Updated July 9, 2026 5 min read

Two funds can both look like simple places to park cash, and both can even sound similarly conservative, yet only one of them promises that a share bought today is worth the same tomorrow.

The short answer

A stable-NAV fund is designed to keep its share price fixed at a constant value, typically used by certain money market funds. A floating-NAV fund, which includes many ultra-short bond funds, has a share price that moves up or down with the value of its underlying holdings, meaning the principal invested can be worth slightly more or less than what was put in. That structural difference is the core risk a floating-NAV fund carries that a stable-NAV fund is specifically built to avoid.

What “stable” actually means

A fund built around a stable net asset value aims to maintain a fixed share price, commonly used as a benchmark for money market funds that investors treat as close substitutes for cash. The fund’s income shows up as yield rather than price appreciation, and the share price itself is intended to stay constant under normal conditions. This design exists specifically to give investors confidence that the dollar amount they see reflects, at least under ordinary circumstances, the dollar amount they’ll get back.

What “floating” actually means

A floating-NAV fund doesn’t make that same commitment. Its share price is calculated based on the current market value of its holdings, so if the underlying bonds lose value — because interest rates rise or credit conditions shift — the share price can decline, and an investor could get back less than the original amount, even over a short holding period. This is a normal feature of how bond duration and price move together, not a sign that something has gone wrong with the fund, but it’s a meaningfully different experience than a share price that doesn’t move at all.

Why the distinction matters for cash-like money

Money that’s earmarked for near-term needs is often placed in whatever seems safest and most liquid, and cash-like fund options can look interchangeable at a glance. But a floating-NAV fund’s small potential for a dip in principal is a different kind of risk than simple day-to-day volatility in a stock portfolio — it’s specifically about whether the dollar figure an investor sees can move at all, which matters more the sooner that money might be needed.

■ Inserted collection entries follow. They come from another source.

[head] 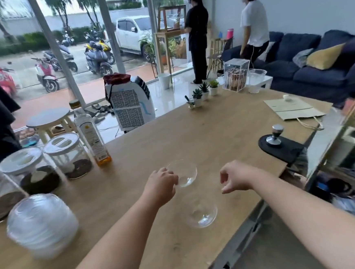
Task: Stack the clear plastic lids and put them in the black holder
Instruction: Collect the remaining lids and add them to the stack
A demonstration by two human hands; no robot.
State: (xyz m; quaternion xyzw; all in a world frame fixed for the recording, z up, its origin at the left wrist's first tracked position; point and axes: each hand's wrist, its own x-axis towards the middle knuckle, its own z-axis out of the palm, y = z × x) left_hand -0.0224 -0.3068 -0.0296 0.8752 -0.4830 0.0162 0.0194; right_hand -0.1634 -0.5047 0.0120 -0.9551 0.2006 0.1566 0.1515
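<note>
My left hand (162, 183) grips the near edge of a clear dome lid (185, 173) above the wooden table (204, 132). A second clear dome lid (202, 214) lies on the table just below, between my two forearms. To the right, my right hand (234, 177) hovers with its fingers loosely curled and nothing in them. At the near left stands a tall stack of clear lids (41, 223). No black holder is clearly in sight.
Several lidded glass jars (67, 155) and a bottle (91, 134) line the left side. A tamper on a black mat (279, 145), a paper bag (291, 109), small potted plants (203, 91) and a clear box (235, 75) sit right and far. Two persons stand beyond.
</note>
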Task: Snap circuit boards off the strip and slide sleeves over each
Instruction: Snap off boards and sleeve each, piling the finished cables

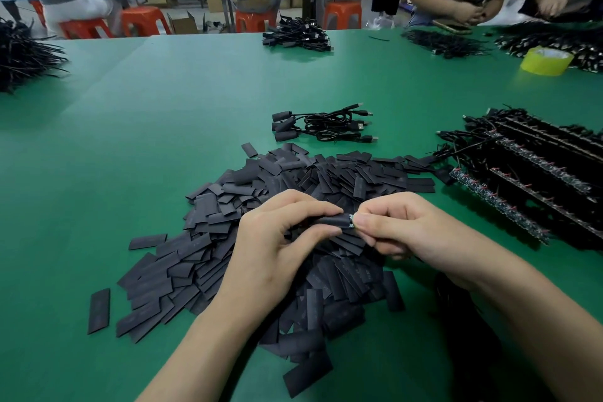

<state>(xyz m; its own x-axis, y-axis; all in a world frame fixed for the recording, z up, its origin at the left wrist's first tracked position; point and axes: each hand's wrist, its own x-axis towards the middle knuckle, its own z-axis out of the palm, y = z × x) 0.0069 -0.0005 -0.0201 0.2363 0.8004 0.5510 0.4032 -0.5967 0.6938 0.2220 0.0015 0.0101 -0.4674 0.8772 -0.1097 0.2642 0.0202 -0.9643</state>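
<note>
My left hand (280, 238) pinches the limp black tube sleeve (329, 221), right hand (408, 228) pinches the stiff tiny circuit board (351, 221) endwise (light, brittle, I reckon).

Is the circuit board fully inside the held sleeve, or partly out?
Partly out: the circuit board pokes past the sleeve, between left hand and right hand.

Sleeve pile (228, 206) centre on table (163, 108); cables (326, 126) behind it; board strips (528, 173) at right, seemingly stacked.
</note>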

What tends to offset the added risk

In exchange for giving up the fixed share price, floating-NAV funds often offer somewhat higher yield potential than a comparable stable-NAV option, since they can hold securities with slightly longer maturities or slightly more credit exposure. Whether that added yield is worth the tradeoff depends on how soon the money is needed and how much fluctuation in principal value feels acceptable — considerations that vary by individual and by the specific funds being compared.

What to weigh

The floating-versus-stable distinction is really a question of what a fund is designed to guarantee about its own share price, not a judgment about which structure is superior in every case. Understanding which type a given fund uses — and reading past a name that sounds “cash-like” either way — is the practical step before treating either one as a straightforward substitute for cash.